(Dataset records)

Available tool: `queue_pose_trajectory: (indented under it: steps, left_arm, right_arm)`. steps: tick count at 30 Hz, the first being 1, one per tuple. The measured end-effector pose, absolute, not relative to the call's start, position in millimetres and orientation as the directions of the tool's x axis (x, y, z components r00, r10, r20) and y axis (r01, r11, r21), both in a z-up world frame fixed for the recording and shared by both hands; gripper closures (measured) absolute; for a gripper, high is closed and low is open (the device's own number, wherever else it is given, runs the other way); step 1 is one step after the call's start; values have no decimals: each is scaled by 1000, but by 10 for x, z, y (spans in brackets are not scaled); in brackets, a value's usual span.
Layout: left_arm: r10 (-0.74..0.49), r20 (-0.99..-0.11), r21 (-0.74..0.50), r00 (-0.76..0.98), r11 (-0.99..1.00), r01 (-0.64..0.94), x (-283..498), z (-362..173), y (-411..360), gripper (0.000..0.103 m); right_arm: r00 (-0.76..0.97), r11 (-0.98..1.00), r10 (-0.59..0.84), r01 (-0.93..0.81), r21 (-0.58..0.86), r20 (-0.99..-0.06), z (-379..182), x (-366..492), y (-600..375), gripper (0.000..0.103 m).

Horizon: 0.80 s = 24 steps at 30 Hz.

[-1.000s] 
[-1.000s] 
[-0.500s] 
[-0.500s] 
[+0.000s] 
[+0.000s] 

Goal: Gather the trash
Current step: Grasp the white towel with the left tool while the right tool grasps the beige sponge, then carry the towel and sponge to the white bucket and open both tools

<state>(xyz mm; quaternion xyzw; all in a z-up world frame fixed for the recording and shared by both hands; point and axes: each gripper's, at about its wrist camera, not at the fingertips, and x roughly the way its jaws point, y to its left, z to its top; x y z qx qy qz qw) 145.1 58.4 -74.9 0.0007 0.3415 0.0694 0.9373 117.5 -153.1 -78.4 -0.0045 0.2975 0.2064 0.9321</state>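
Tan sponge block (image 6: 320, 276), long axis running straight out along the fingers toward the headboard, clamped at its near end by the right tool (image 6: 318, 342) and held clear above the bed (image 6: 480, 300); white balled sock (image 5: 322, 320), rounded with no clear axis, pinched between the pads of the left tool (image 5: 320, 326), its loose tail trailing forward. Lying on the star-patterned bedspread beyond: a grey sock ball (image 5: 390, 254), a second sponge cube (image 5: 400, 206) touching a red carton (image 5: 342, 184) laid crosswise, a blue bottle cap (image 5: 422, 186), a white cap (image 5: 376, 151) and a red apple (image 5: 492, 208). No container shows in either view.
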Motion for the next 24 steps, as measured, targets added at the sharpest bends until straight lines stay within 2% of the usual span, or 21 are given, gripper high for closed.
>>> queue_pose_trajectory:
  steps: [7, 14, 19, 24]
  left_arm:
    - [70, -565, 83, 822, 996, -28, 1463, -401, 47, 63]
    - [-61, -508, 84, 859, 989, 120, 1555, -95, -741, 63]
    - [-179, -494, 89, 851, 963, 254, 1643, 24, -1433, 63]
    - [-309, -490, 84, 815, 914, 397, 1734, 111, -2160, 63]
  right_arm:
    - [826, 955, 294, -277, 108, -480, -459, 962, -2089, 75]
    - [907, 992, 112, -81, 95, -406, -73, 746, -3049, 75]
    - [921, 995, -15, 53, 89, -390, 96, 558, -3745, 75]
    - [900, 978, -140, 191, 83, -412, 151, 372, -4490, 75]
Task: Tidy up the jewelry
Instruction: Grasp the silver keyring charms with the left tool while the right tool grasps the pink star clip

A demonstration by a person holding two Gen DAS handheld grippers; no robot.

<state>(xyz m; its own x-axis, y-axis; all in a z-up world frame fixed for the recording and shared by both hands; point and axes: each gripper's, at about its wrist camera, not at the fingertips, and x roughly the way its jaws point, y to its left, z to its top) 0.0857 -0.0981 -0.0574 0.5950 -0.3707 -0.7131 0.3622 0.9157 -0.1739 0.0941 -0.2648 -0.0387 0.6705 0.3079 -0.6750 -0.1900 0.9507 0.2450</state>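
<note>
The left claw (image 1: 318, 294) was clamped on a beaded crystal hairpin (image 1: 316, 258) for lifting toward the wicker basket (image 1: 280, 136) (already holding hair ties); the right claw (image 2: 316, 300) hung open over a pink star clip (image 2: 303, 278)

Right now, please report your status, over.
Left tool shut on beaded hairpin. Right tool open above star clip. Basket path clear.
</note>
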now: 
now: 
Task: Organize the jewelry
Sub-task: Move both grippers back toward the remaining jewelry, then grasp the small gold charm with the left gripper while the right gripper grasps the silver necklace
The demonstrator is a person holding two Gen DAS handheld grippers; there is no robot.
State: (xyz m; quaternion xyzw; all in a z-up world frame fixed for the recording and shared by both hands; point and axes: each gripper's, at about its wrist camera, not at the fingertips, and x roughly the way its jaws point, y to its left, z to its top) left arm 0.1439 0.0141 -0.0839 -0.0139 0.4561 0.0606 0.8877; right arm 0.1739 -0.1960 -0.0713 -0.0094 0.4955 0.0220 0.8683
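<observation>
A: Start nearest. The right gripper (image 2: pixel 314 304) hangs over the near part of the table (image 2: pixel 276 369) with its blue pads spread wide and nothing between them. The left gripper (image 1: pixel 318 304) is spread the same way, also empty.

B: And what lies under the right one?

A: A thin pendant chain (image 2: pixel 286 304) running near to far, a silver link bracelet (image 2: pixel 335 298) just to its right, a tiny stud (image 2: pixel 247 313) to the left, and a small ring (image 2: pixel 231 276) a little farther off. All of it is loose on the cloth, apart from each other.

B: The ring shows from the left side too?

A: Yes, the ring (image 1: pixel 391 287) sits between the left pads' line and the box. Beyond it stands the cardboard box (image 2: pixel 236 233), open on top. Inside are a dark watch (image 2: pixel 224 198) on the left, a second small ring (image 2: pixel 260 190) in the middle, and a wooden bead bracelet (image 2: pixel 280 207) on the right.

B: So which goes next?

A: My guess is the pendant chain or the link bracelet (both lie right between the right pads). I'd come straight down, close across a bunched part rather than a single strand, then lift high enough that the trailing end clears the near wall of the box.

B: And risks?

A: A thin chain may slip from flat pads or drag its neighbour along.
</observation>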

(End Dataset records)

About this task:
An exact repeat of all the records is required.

Solution:
Available tool: `queue_pose_trajectory: (indented under it: steps, left_arm, right_arm)`. steps: tick count at 30 Hz, the first being 1, one per tuple. The measured end-effector pose, absolute, not relative to the call's start, position in millimetres and orientation as the directions of the tool's x axis (x, y, z components r00, r10, r20) and y axis (r01, r11, r21), both in a z-up world frame fixed for the recording and shared by both hands; gripper closures (measured) absolute; for a gripper, high is closed and low is open (the device's own number, wherever else it is given, runs the other way); step 1 is one step after the call's start; values have no decimals: each is scaled by 1000, but by 10 for x, z, y (spans in brackets are not scaled); in brackets, a value's usual span.
Layout: left_arm: r10 (-0.74..0.49), r20 (-0.99..-0.11), r21 (-0.74..0.50), r00 (-0.76..0.98), r11 (-0.99..1.00), r01 (-0.64..0.94), x (-283..498), z (-362..173), y (-411..360), gripper (0.000..0.103 m); right_arm: r00 (-0.76..0.97), r11 (-0.98..1.00), r10 (-0.59..0.84), r01 (-0.93..0.81), r21 (-0.58..0.86), r20 (-0.99..-0.06), z (-379..182), x (-366..492), y (-600..375), gripper (0.000..0.103 m).

Horizon: 0.80 s = 24 steps at 30 Hz.

[-1.000s] 
[-1.000s] 
[-0.500s] 
[-0.500s] 
[+0.000s] 
[+0.000s] 

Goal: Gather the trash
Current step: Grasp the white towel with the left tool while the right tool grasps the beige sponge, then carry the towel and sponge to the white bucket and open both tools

<state>(xyz mm; quaternion xyzw; all in a z-up world frame fixed for the recording and shared by both hands; point and axes: each gripper's, at about its wrist camera, not at the fingertips, and x roughly the way its jaws point, y to its left, z to its top; x y z qx qy qz qw) 145.1 58.4 -74.9 0.0007 0.3415 0.0694 0.9373 117.5 -153.1 -78.4 -0.0045 0.2975 0.2064 0.9321</state>
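Tan sponge block (image 6: 320, 276), long axis running straight out along the fingers toward the headboard, clamped at its near end by the right tool (image 6: 318, 342) and held clear above the bed (image 6: 480, 300); white balled sock (image 5: 322, 320), rounded with no clear axis, pinched between the pads of the left tool (image 5: 320, 326), its loose tail trailing forward. Lying on the star-patterned bedspread beyond: a grey sock ball (image 5: 390, 254), a second sponge cube (image 5: 400, 206) touching a red carton (image 5: 342, 184) laid crosswise, a blue bottle cap (image 5: 422, 186), a white cap (image 5: 376, 151) and a red apple (image 5: 492, 208). No container shows in either view.
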Motion for the next 24 steps, as measured, targets added at the sharpest bends until straight lines stay within 2% of the usual span, or 21 are given, gripper high for closed.
>>> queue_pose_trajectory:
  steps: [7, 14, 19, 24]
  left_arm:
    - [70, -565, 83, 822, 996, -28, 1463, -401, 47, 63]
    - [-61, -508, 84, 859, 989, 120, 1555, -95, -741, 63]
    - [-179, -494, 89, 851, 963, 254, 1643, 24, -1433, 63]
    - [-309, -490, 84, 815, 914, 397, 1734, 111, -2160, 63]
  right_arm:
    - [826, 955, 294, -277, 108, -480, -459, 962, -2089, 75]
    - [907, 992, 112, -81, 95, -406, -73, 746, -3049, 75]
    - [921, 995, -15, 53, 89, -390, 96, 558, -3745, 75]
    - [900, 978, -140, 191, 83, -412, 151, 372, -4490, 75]
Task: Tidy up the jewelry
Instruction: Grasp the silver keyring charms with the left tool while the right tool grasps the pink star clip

A demonstration by a person holding two Gen DAS handheld grippers; no robot.

<state>(xyz m; its own x-axis, y-axis; all in a z-up world frame fixed for the recording and shared by both hands; point and axes: each gripper's, at about its wrist camera, not at the fingertips, and x roughly the way its jaws point, y to its left, z to its top) 0.0857 -0.0981 -0.0574 0.5950 -0.3707 -0.7131 0.3622 0.9157 -0.1739 0.0941 -0.2648 -0.0387 0.6705 0.3079 -0.6750 -0.1900 0.9507 0.2450</state>
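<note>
The left claw (image 1: 318, 294) was clamped on a beaded crystal hairpin (image 1: 316, 258) for lifting toward the wicker basket (image 1: 280, 136) (already holding hair ties); the right claw (image 2: 316, 300) hung open over a pink star clip (image 2: 303, 278)

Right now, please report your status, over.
Left tool shut on beaded hairpin. Right tool open above star clip. Basket path clear.
</note>
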now: 
now: 
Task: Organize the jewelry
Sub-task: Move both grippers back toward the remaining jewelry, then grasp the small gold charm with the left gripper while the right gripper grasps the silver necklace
The demonstrator is a person holding two Gen DAS handheld grippers; there is no robot.
State: (xyz m; quaternion xyzw; all in a z-up world frame fixed for the recording and shared by both hands; point and axes: each gripper's, at about its wrist camera, not at the fingertips, and x roughly the way its jaws point, y to its left, z to its top) left arm 0.1439 0.0141 -0.0839 -0.0139 0.4561 0.0606 0.8877; right arm 0.1739 -0.1960 -0.0713 -0.0094 0.4955 0.0220 0.8683
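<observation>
A: Start nearest. The right gripper (image 2: pixel 314 304) hangs over the near part of the table (image 2: pixel 276 369) with its blue pads spread wide and nothing between them. The left gripper (image 1: pixel 318 304) is spread the same way, also empty.

B: And what lies under the right one?

A: A thin pendant chain (image 2: pixel 286 304) running near to far, a silver link bracelet (image 2: pixel 335 298) just to its right, a tiny stud (image 2: pixel 247 313) to the left, and a small ring (image 2: pixel 231 276) a little farther off. All of it is loose on the cloth, apart from each other.

B: The ring shows from the left side too?

A: Yes, the ring (image 1: pixel 391 287) sits between the left pads' line and the box. Beyond it stands the cardboard box (image 2: pixel 236 233), open on top. Inside are a dark watch (image 2: pixel 224 198) on the left, a second small ring (image 2: pixel 260 190) in the middle, and a wooden bead bracelet (image 2: pixel 280 207) on the right.

B: So which goes next?

A: My guess is the pendant chain or the link bracelet (both lie right between the right pads). I'd come straight down, close across a bunched part rather than a single strand, then lift high enough that the trailing end clears the near wall of the box.

B: And risks?

A: A thin chain may slip from flat pads or drag its neighbour along.
</observation>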

Nothing remains to be written for this exercise.